Indeed, while the various technological solutions Clark Associates uses are impressive, they are only as effective as the employees using them. "It all has to do with our people. We have made some of the best hires over the past five years. And that has been the catalyst of our real growth," Fred Clark says. "These people are ambitious, they are aggressive. They want to do well and they want to grow."
Overall, the company looks for two key traits when hiring new associates: work ethic and intelligence, according to Fred Clark. "If there's anything that bleeds through everyone in this company it is work ethic," Weaver adds.
The typical Clark associate exhibits other key attributes. First, they have a strong entrepreneurial spirit. In other words, the company attracts people that have ideas, will take risks and speak up. "We have ideas coming from everywhere," Garber says.
And, finally, they will do the right thing. "We want people who are honest and ethical," Groff adds.

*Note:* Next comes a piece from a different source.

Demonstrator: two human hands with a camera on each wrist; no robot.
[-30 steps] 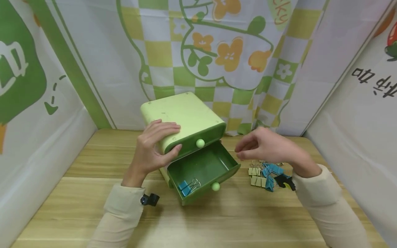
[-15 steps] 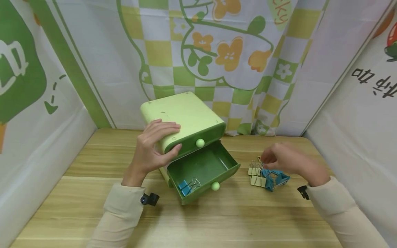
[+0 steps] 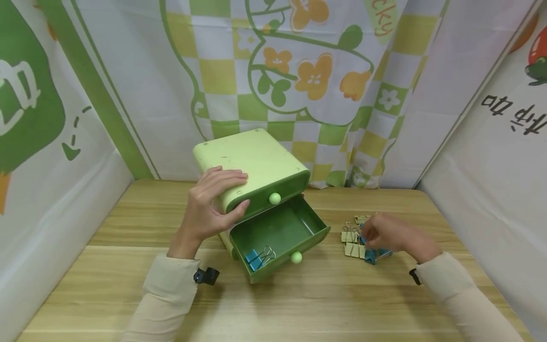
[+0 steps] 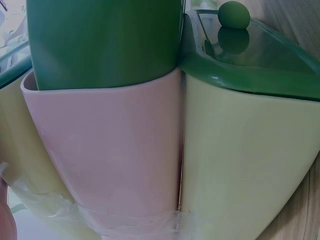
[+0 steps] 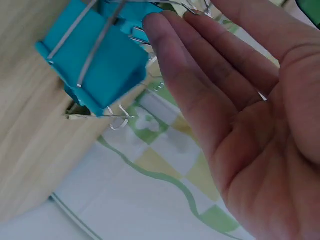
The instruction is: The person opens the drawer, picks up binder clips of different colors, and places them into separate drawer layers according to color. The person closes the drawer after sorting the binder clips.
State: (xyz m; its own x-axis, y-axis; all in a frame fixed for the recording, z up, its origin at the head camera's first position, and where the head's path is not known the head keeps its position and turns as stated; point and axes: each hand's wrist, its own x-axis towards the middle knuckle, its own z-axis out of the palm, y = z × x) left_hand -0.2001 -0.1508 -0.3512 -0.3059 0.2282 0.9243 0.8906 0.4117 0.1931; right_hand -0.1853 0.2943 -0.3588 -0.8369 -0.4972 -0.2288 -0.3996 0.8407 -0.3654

Because the company continues to grow so fast across a variety of channels, finding other models to emulate is not an option and that impacts the type of person Clark Associates will hire. "I want someone that's determined to be the best," Garber adds. "I want someone that will produce the best solution, no matter what. The more passionate they are the better."
One thing Clark Associates is not hung up on when it comes to recruiting new people is experience in the foodservice industry. The company looks for experts in their respective disciplines and then teaches them the nuances of the foodservice industry.
"The people we want are obsessive about their niche, whether it is online development, system engineers or anything along that scope. We are looking for people that are passionate," Garber adds. "They don't care whether they are making an e-commerce site for muscle cars or foodservice. It's the same. They are making a cool website and working in code to make neat, cool features. Someone that buys from Amazon or the WebstaurantStore — they want a good, online shopping experience."
While its people represent one of Clark Associates' greatest assets, attracting and retaining top talent doubles as a key challenge. One advantage Clark Associates offers prospective employees is the opportunity to advance their careers quickly.
"If you are good and work hard you have the opportunity to get fed additional responsibilities," Leaman points out. "It's one thing to say that but in my time with the company we have had people move up with us and it provides credibility to when we say that to new people joining the company."
Take Groff, for example. Roughly 10 years ago Groff, who was about to graduate from Penn State University with a degree in logistics, crossed paths with Fred Clark by chance. Naturally, when Fred Clark invited him to learn more about the dealership, Groff became intrigued. "I knew a little about the business having known Fred and his family before but really had no idea all this business entailed," Groff says.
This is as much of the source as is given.